Red Robin (RRGB) Form 4: 31,087 Shares Granted to Chief People Officer
Rhea-AI Filing Summary
Red Robin Gourmet Burgers Inc. (RRGB) reported a Form 4 showing sign-on equity awards to Humera Kassem, the company's Chief People Officer. On 09/22/2025 the reporting person was granted two time-based restricted stock unit awards under the 2024 Performance Incentive Plan: 7,680 RSUs that vest in full on the first anniversary of grant and 23,407 RSUs with half vesting on the first anniversary and half on the second anniversary. Each RSU converts to one share upon vesting. The awards were granted at a $0 per-share price as compensation. Following the grants, the reporting person beneficially owned 31,087 shares. The Form 4 was signed via attorney-in-fact on 09/24/2025.
Positive
- Clear disclosure of sign-on equity awards and vesting schedules for the Chief People Officer
- Total beneficial ownership after grants is stated as 31,087 shares, improving transparency
Negative
- None.
Insights
TL;DR: Routine executive sign-on equity awards disclosed; standard time-based vesting schedule with no cash purchase.

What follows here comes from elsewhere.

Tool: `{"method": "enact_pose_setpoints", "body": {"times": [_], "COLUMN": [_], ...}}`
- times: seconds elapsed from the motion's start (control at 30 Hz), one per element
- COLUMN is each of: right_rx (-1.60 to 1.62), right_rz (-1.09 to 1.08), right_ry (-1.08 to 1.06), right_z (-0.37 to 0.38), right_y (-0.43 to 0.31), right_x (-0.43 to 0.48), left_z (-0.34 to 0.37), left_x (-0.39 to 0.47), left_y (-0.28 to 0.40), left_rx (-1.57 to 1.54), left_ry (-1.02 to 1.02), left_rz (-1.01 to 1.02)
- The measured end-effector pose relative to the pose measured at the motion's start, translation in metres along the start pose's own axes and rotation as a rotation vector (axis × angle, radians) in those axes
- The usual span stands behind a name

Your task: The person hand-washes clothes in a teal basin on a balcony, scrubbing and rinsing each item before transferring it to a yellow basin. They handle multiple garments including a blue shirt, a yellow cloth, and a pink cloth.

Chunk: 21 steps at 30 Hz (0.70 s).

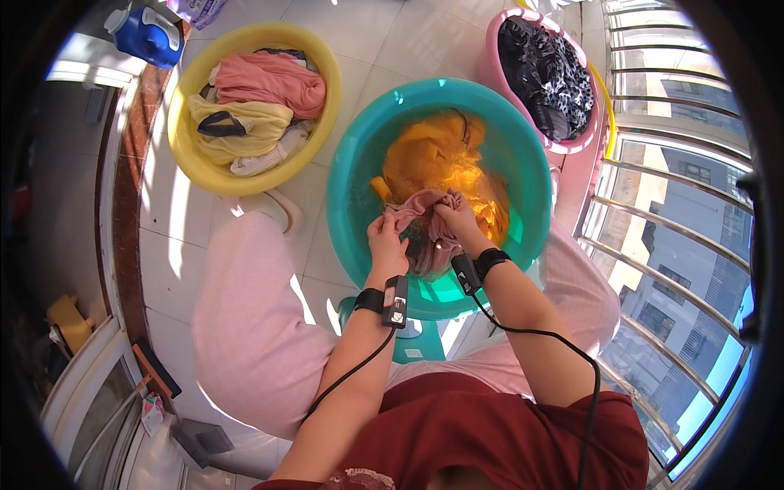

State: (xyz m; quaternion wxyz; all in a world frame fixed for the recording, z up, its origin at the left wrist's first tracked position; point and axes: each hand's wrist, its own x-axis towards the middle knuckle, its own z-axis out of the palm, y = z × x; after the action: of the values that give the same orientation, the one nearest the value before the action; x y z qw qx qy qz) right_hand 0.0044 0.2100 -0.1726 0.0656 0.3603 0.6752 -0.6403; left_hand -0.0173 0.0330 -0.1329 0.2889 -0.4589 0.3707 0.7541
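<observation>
A teal plastic basin of water stands between my knees. Pinched between the fingers of my left hand is one end of a dusty-pink wet cloth. My right hand grips the same cloth a little farther right, where it bunches up. Its lower part hangs down into the water at the near side of the basin. Behind both hands an orange-yellow garment lies soaking, partly under the surface. What lies beneath the pink cloth is hard to make out.
Front left, a yellow basin holds pink, yellow and white clothes. A pink basin of black patterned clothes stands front right, beside metal railings. A blue detergent bottle is far left; a broom and dustpan lie near left.
</observation>
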Motion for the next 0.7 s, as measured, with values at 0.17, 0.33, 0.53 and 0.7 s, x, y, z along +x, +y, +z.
{"method": "enact_pose_setpoints", "body": {"times": [0.17, 0.33, 0.53, 0.7], "right_rx": [-1.113, -1.224, -1.127, -0.067], "right_rz": [-0.15, 0.127, -0.009, -0.05], "right_ry": [-0.348, -0.42, -0.333, -0.286], "right_z": [0.01, 0.018, -0.01, -0.042], "right_y": [-0.003, -0.012, -0.056, -0.129], "right_x": [-0.022, 0.001, -0.007, -0.063], "left_z": [-0.011, -0.008, 0.001, 0.013], "left_x": [0.007, 0.009, -0.001, -0.046], "left_y": [-0.002, -0.004, -0.018, -0.034], "left_rx": [0.116, 0.136, 0.132, 0.265], "left_ry": [0.144, 0.2, 0.124, -0.191], "left_rz": [-0.221, -0.191, -0.278, -0.527]}}
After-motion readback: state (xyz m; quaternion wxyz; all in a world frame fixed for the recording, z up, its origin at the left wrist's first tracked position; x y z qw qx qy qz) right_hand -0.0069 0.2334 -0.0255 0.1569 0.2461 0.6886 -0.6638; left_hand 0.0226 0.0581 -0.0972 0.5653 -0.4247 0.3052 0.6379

The filing documents a one-time sign-on equity award for the Chief People Officer consisting of time-based restricted stock units. The structure—one award vesting fully after one year and a second award vesting 50% after one year and 50% after two years—is typical for retention-focused compensation. Grants are recorded at $0, indicating these are compensatory RSUs rather than purchased stock. For governance review, this is a routine disclosure that aligns management incentives with shareholder alignment over a multi-year horizon.
TL;DR: Sign-on RSU grants totaling 31,087 shares use time-based vesting to retain the executive; no performance conditions disclosed.

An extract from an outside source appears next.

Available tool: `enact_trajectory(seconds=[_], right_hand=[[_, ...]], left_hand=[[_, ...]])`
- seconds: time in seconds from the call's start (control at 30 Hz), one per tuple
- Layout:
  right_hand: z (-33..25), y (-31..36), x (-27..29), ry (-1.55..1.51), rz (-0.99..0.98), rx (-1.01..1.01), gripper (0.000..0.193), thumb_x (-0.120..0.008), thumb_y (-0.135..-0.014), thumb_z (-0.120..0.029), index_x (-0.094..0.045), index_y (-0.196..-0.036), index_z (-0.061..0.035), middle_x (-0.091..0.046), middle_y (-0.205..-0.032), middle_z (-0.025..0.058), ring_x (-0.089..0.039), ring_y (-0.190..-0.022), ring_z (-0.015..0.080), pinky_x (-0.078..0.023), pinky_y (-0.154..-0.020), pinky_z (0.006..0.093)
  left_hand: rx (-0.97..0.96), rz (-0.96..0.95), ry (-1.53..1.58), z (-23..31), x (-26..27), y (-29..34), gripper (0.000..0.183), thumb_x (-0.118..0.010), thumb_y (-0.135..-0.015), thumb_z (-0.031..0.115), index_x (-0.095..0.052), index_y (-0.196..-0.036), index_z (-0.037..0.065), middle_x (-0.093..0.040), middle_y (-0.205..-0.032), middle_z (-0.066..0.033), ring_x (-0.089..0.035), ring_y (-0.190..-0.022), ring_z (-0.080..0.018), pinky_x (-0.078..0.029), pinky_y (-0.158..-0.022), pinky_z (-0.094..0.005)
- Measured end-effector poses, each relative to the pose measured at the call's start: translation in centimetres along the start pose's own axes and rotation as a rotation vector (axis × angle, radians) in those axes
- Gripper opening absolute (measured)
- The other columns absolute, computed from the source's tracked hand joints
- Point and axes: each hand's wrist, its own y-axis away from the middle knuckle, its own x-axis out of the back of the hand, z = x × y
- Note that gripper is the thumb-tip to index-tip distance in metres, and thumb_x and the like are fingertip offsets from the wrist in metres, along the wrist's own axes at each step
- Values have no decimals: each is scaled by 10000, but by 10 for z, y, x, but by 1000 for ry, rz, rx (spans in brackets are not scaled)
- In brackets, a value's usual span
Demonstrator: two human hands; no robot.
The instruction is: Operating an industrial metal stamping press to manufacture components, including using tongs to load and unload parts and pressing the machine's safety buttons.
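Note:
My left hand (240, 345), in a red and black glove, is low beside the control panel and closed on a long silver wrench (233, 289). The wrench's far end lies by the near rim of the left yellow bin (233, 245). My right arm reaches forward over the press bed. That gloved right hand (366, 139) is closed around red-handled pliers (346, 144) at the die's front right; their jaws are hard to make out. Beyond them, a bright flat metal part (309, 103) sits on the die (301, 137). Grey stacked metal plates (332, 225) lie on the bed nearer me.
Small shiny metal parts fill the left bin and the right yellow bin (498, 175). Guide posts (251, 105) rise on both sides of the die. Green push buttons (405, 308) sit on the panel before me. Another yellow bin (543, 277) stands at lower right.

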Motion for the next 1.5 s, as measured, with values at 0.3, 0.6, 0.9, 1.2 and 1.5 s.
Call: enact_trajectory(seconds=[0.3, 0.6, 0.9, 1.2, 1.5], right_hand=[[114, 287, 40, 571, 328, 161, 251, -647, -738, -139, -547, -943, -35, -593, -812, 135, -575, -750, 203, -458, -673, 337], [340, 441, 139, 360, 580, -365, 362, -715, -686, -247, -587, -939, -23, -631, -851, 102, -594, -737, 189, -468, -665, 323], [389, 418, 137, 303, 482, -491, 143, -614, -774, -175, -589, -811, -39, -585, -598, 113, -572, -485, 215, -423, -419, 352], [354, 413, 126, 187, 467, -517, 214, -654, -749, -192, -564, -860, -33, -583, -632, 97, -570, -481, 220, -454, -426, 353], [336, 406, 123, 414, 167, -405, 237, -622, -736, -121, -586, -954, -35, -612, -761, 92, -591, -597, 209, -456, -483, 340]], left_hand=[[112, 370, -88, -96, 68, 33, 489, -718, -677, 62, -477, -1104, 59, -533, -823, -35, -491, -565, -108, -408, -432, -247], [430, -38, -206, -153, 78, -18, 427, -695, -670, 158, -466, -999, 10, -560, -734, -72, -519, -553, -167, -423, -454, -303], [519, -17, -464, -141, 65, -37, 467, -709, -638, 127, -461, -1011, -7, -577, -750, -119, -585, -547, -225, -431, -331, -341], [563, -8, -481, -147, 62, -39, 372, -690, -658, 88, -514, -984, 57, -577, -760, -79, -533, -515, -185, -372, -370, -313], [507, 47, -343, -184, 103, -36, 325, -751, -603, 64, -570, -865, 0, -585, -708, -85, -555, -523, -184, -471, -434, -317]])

The award sizes—7,680 and 23,407 RSUs—are material to the individual but the filing does not disclose target dollar values or percent of outstanding equity. The absence of performance-based vesting means retention is the primary objective. Investors and compensation committees may note the grant timing and vesting cadence, but the filing itself contains only the standard disclosure of grant amounts, vesting schedule, and that each RSU converts to one share upon vesting.